Context-Inappropriate Capability

Low

Confidence: 94% confidence
Finding: The demo routine writes test results, including subject identifiers and responses-derived assessment data, to a fixed absolute path without user consent or path control. Even though this is demo code, it creates an unnecessary local data persistence behavior that can leak sensitive assessment output or fail unpredictably in other environments.

Vague Triggers

Medium

Confidence: 92% confidence
Finding: The activation guidance is broad enough to trigger on ordinary phrases like 'test me' or 'am I a robot,' which can cause the agent to enter a specialized persona or workflow unexpectedly.

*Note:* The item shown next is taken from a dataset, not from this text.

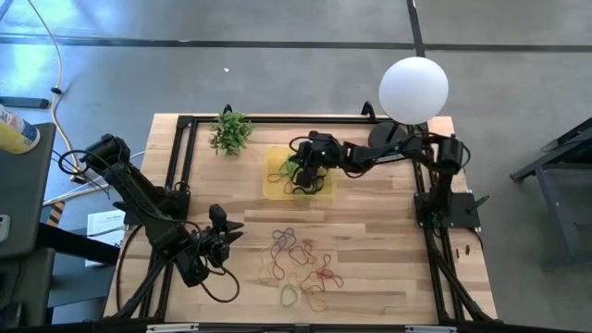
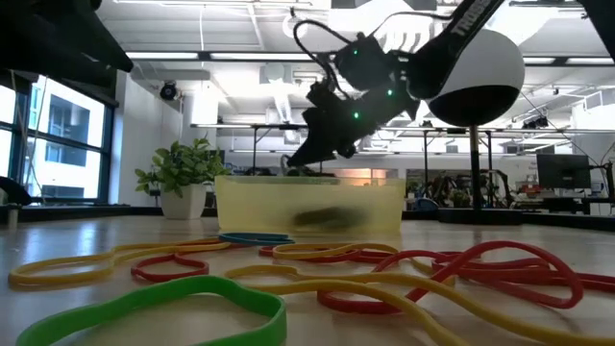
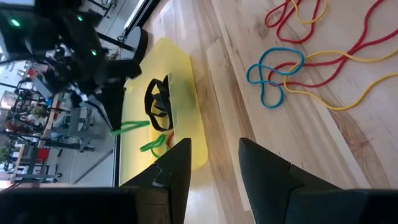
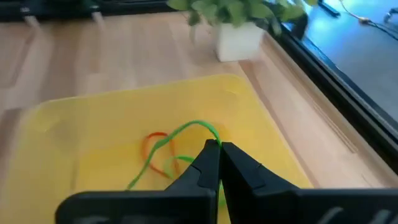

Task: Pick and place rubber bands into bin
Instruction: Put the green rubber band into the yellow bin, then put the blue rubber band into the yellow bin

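Note:
The bin (image 1: 275, 178) is a shallow yellow tray at the table's far middle, also seen in the low view (image 2: 307, 204). My right gripper (image 4: 219, 148) hangs over it, shut on a green rubber band (image 4: 186, 127). Black bands (image 3: 158, 102) and an orange one (image 4: 152, 142) lie in the bin. Loose rubber bands (image 1: 301, 264) in red, yellow, orange, green and blue lie flat on the table nearer the front. My left gripper (image 3: 214, 146) stands open at the near left (image 1: 228, 233), with nothing between its fingers. My right gripper pinches the green rubber band between its two fingertips, at one end of the loop (image 4: 210, 132). The fingers slant down from the table's right side. The rest of the band arches out past the tips and hangs slack into the bin (image 4: 134, 182).
A small green plant (image 1: 230, 132) in a white pot stands just left of the bin at the far edge. A white globe lamp (image 1: 413, 88) sits above the right arm's base. A black frame (image 1: 180, 157) borders the table. Bare wood lies between the bin and the loose bands.

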Motion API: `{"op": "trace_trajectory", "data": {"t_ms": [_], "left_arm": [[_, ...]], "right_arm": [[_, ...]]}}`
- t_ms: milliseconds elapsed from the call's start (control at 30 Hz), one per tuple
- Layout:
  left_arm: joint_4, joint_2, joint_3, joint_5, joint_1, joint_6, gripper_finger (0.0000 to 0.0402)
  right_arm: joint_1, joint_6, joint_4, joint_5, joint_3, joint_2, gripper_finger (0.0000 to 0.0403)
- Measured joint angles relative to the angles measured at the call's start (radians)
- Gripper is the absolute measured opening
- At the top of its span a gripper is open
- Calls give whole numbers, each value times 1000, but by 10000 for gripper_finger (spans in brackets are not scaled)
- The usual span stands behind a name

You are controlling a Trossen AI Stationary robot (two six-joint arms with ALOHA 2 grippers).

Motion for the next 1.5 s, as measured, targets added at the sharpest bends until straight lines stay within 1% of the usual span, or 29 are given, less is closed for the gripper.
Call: {"op": "trace_trajectory", "data": {"t_ms": [200,267,300,333,400,633,733,867,933,1000,1100,1200,1267,1367,1500], "left_arm": [[2,0,0,-12,0,-2,122],[5,0,0,-16,0,-2,122],[6,0,0,-19,0,-2,122],[7,0,0,-21,0,-2,122],[9,0,0,-22,0,-2,122],[21,0,0,-22,0,-2,122],[21,0,0,-22,0,-2,122],[23,0,0,-22,0,-3,122],[24,0,0,-21,0,-3,122],[29,0,0,-18,0,-1,122],[37,0,0,39,1,10,122],[64,0,0,135,8,47,122],[96,0,0,182,17,70,122],[156,0,0,252,47,144,122],[258,20,0,409,133,229,122]], "right_arm": [[-22,56,72,-2,0,43,2],[-27,69,92,-28,0,50,5],[-29,69,96,-57,0,50,9],[-31,69,99,-85,0,50,14],[-32,72,104,-105,0,50,30],[-36,94,102,-103,0,50,111],[-37,102,101,-87,0,50,139],[-40,124,89,-93,0,50,163],[-40,120,87,-128,0,49,171],[-35,87,71,-185,0,43,175],[-9,15,37,-255,0,12,176],[31,-68,-22,-280,1,-31,177],[62,-117,-72,-280,1,-62,177],[113,-160,-125,-273,1,-111,177],[191,-177,-217,-225,2,-167,177]]}}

In this skill, that matters because the workflow encourages labeling users as HUMAN/REPLICANT and inferring traits from normal conversation, increasing the risk of misclassification, unwanted roleplay, and prompt-collision with unrelated user requests.

Vague Triggers

Medium

Confidence: 92% confidence
Finding: The trigger conditions are broad enough to activate during ordinary conversation, including vague phrases like '测试我', '灵魂测试', or any dialogue with '疑似 AI 的行为模式'. In context, that is risky because the skill performs identity-style classification of users or agents as 'HUMAN' versus 'REPLICANT', which can lead to unintended profiling, derailment of user intent, or inappropriate escalation based on weak signals.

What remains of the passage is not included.